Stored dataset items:
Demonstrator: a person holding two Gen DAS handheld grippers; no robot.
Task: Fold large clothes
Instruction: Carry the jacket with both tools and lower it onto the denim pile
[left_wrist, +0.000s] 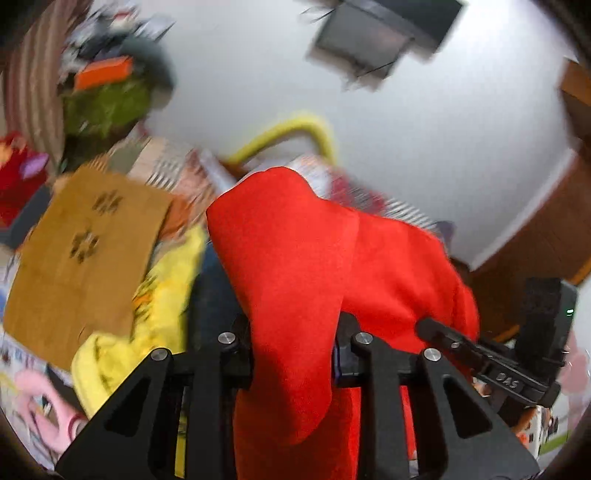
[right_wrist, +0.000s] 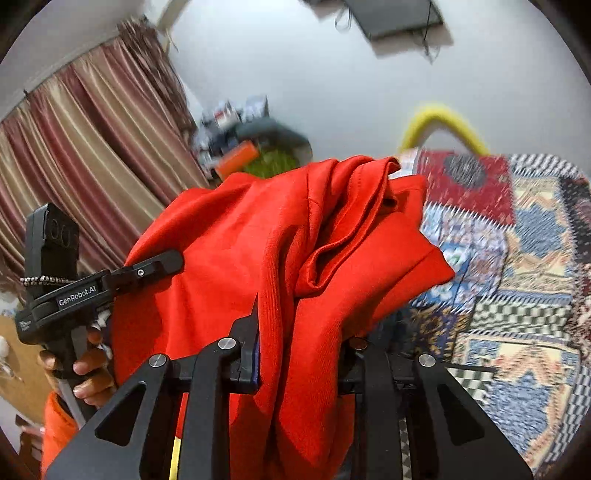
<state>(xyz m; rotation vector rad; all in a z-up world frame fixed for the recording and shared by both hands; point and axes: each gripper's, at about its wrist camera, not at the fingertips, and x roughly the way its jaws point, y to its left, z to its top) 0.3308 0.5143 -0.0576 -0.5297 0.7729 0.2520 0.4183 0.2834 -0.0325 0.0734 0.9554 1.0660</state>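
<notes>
The red garment hangs gathered between the left gripper, whose fingers stand narrow and pinch the cloth: fabric fills the gap between them and spills from there towards 12 o'clock and down past 6 o'clock in the left wrist view. At about 3 o'clock in that view the right gripper reaches into the same cloth.

In the right wrist view the right gripper also has its fingers narrow, closed on a thick fold of the red garment; the cloth bunches up towards 12 o'clock and drapes off to 2 o'clock over a patterned bed cover. At 9 o'clock the left gripper shows side-on, its tip against the cloth's edge, with a hand round its handle at 8 o'clock. The garment is lifted clear of the bed, held between both grippers.
</notes>
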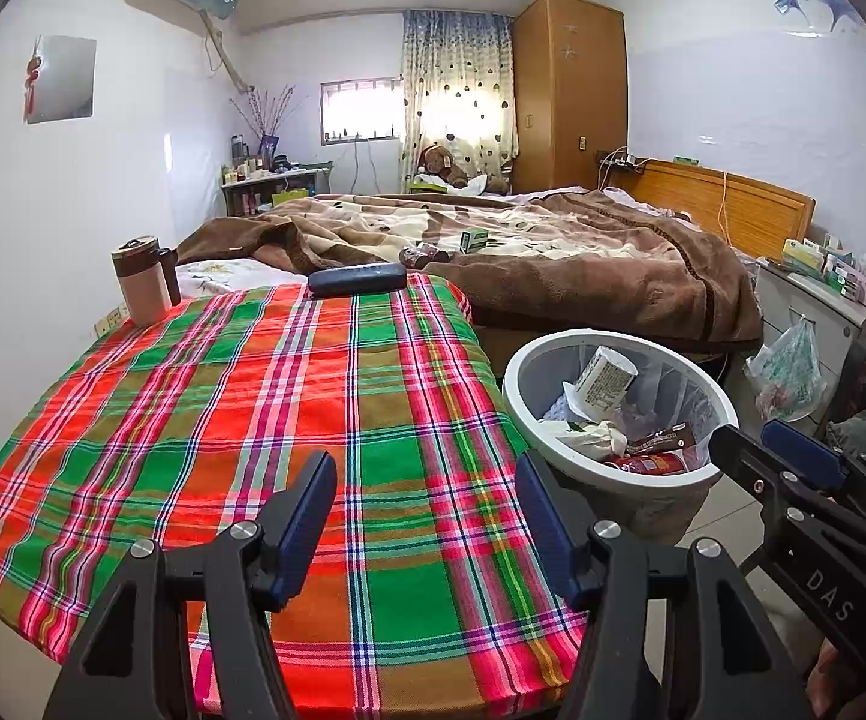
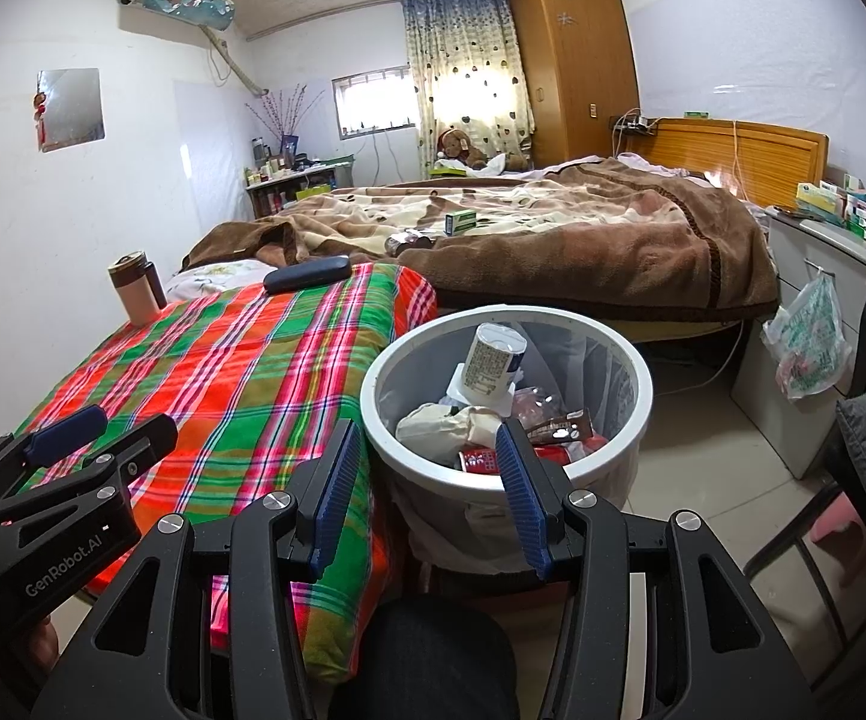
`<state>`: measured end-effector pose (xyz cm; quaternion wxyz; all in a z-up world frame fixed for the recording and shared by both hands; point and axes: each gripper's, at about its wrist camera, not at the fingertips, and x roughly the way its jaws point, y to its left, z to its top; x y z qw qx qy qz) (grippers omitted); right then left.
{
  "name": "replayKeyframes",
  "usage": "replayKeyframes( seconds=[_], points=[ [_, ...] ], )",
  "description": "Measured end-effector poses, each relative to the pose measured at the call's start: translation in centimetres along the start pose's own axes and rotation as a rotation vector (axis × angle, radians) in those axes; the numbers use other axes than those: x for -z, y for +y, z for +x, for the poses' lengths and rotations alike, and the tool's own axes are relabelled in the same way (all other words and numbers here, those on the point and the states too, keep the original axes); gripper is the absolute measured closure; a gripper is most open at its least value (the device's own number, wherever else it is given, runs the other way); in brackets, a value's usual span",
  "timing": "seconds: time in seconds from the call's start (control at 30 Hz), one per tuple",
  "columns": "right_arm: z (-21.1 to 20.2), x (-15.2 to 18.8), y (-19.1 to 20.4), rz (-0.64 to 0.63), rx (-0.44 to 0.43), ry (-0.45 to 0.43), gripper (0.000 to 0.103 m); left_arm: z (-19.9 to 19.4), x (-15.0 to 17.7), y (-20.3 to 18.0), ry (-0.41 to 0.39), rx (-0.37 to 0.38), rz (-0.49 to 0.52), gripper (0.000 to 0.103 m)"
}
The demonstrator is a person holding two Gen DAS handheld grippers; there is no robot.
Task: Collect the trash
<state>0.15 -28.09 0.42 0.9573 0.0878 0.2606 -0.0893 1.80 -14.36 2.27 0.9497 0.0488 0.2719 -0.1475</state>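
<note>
Left wrist view: your left gripper hangs over the plaid cloth, its jaws apart with nothing between them. On the cloth's far edge lie a dark case and, at the left corner, a mug. Just right of the cloth stands the white bin, holding a paper cup, crumpled paper and wrappers. Your right gripper shows at the right edge, beside the bin's rim, jaws apart. Behind lies the bed with a brown blanket; a small green box rests on it.

Right wrist view: your right gripper points at the bin, its jaws apart and empty, the near rim between them in the picture. The cup leans upright among the trash. Your left gripper sits low left over the cloth, open. A plastic bag hangs from the cabinet at right.
</note>
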Motion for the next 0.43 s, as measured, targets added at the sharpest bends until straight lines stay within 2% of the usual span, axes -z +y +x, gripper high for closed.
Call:
replayKeyframes(
  seconds=[0.43],
  points=[
    [-0.02, 0.0, -0.01, -0.001, -0.002, -0.002, 0.054, 0.17, 0.21, -0.01, 0.004, 0.003, -0.002, 0.042]
  ],
)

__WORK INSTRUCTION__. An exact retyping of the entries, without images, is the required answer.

__TASK OUTPUT__.
Demonstrator: a person holding two Gen DAS handheld grippers; no robot.
Task: Fold large clothes
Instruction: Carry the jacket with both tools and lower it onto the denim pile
[left_wrist, +0.000s] 
[right_wrist, +0.000s] 
<state>(xyz m; rotation vector rad; all in a z-up world frame fixed for the recording and shared by both hands; point and axes: each gripper's, at about its wrist camera, not at the fingertips, and x roughly the way its jaws point, y to its left, z to its top) 0.3308 0.5143 -0.0576 -0.5297 0.7729 0.2520 0.4183 0.2834 -0.0325 0.0734 0.9554 1.0660</state>
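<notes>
The red garment hangs gathered between the left gripper, whose fingers stand narrow and pinch the cloth: fabric fills the gap between them and spills from there towards 12 o'clock and down past 6 o'clock in the left wrist view. At about 3 o'clock in that view the right gripper reaches into the same cloth.

In the right wrist view the right gripper also has its fingers narrow, closed on a thick fold of the red garment; the cloth bunches up towards 12 o'clock and drapes off to 2 o'clock over a patterned bed cover. At 9 o'clock the left gripper shows side-on, its tip against the cloth's edge, with a hand round its handle at 8 o'clock. The garment is lifted clear of the bed, held between both grippers.
</notes>
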`<state>`: measured end-effector pose (xyz cm; quaternion wxyz; all in a z-up world frame fixed for the recording and shared by both hands; point and axes: each gripper's, at about its wrist camera, not at the fingertips, and x roughly the way its jaws point, y to its left, z to its top; x y z qw qx qy qz) (grippers omitted); right then left.
{
  "name": "replayKeyframes",
  "usage": "replayKeyframes( seconds=[_], points=[ [_, ...] ], )",
  "description": "Measured end-effector poses, each relative to the pose measured at the call's start: translation in centimetres along the start pose's own axes and rotation as a rotation vector (axis × angle, radians) in those axes; the numbers use other axes than those: x for -z, y for +y, z for +x, for the poses' lengths and rotations alike, and the tool's own axes are relabelled in the same way (all other words and numbers here, those on the point and the states too, keep the original axes); gripper is the absolute measured closure; a gripper is most open at its least value (the device's own number, wherever else it is given, runs the other way); in brackets, a value's usual span",
  "timing": "seconds: time in seconds from the call's start (control at 30 Hz), one per tuple",
  "columns": "right_arm: z (-21.1 to 20.2), x (-15.2 to 18.8), y (-19.1 to 20.4), rz (-0.64 to 0.63), rx (-0.44 to 0.43), ry (-0.45 to 0.43), gripper (0.000 to 0.103 m); left_arm: z (-19.9 to 19.4), x (-15.0 to 17.7), y (-20.3 to 18.0), ry (-0.41 to 0.39), rx (-0.37 to 0.38), rz (-0.49 to 0.52), gripper (0.000 to 0.103 m)"
}
The demonstrator is a person holding two Gen DAS handheld grippers; there is no robot.
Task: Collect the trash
<state>0.15 -28.09 0.42 0.9573 0.0878 0.2606 -0.0893 1.80 -14.36 2.27 0.9497 0.0488 0.2719 -0.1475</state>
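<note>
Left wrist view: your left gripper hangs over the plaid cloth, its jaws apart with nothing between them. On the cloth's far edge lie a dark case and, at the left corner, a mug. Just right of the cloth stands the white bin, holding a paper cup, crumpled paper and wrappers. Your right gripper shows at the right edge, beside the bin's rim, jaws apart. Behind lies the bed with a brown blanket; a small green box rests on it.

Right wrist view: your right gripper points at the bin, its jaws apart and empty, the near rim between them in the picture. The cup leans upright among the trash. Your left gripper sits low left over the cloth, open. A plastic bag hangs from the cabinet at right.
</note>
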Motion for the next 0.43 s, as measured, targets added at the sharpest bends until straight lines stay within 2% of the usual span, axes -z +y +x, gripper high for closed.
Call:
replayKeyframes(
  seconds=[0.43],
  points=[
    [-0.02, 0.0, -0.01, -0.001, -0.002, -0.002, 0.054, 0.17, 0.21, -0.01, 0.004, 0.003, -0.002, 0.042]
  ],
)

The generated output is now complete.